Die Zeugnisverweigerungsrechte der Presseangehörigen und der Parlamentsabgeordneten weisen demgegenüber keinen unmittelbaren Bezug zum Kernbereich privater Lebensgestaltung auf. Sie werden um der Funktionsfähigkeit der Institutionen
willen und nicht wegen des Persönlichkeitsschutzes des Beschuldigten gewährt.

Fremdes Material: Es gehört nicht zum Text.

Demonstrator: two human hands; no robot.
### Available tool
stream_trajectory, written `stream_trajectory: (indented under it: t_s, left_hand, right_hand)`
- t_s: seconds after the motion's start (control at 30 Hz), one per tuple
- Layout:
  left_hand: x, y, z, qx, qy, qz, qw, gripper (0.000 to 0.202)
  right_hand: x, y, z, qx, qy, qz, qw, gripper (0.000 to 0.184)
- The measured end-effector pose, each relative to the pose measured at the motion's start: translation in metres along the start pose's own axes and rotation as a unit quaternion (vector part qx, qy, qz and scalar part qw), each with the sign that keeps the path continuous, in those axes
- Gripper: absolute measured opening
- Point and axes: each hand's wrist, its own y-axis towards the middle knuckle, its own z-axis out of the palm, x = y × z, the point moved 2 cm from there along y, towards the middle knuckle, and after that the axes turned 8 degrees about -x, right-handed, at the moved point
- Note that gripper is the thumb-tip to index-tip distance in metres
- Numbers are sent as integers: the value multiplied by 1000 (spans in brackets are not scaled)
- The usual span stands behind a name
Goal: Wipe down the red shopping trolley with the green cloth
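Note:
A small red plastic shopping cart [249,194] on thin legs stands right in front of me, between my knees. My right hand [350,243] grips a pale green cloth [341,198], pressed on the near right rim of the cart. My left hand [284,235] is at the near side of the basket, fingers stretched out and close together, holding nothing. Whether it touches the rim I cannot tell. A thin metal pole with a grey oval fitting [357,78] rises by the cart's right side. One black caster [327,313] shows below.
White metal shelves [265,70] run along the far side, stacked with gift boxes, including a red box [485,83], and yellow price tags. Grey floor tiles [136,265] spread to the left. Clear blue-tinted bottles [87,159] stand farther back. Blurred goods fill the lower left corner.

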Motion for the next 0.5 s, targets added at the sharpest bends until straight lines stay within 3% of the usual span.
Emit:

(5) Ein Abhören von Privatwohnungen hat sich, selbst wenn es grundsätzlich zulässig ist, auf Gesprächssituationen zu beschränken, die mit Wahrscheinlichkeit strafverfahrensrelevante Inhalte umfassen. Gegebenenfalls ist durch geeignete Vorermittlungen, die den Schutz des Kernbereichs privater Lebensgestaltung unberührt
lassen, zu sichern, dass die akustische Wohnraumüberwachung auf verfahrensrelevante Vorgänge in der Wohnung begrenzt bleibt. Nicht etwa darf in den absoluten
Kernbereich privater Lebensgestaltung eingegriffen werden, um erst festzustellen, ob
die Informationserhebung diesen Bereich betrifft.

149

Eine zeitliche und räumliche "Rundumüberwachung" wird regelmäßig schon deshalb unzulässig sein, weil die Wahrscheinlichkeit groß ist, dass dabei höchstpersönliche Gespräche abgehört werden. Die Menschenwürde wird auch verletzt, wenn eine
Überwachung sich über einen längeren Zeitraum erstreckt und derart umfassend ist,
dass nahezu lückenlos alle Bewegungen und Lebensäußerungen des Betroffenen
registriert werden und zur Grundlage für ein Persönlichkeitsprofil werden können (zu
diesem Risiko vgl. BVerfGE 65, 1 <42 f.>).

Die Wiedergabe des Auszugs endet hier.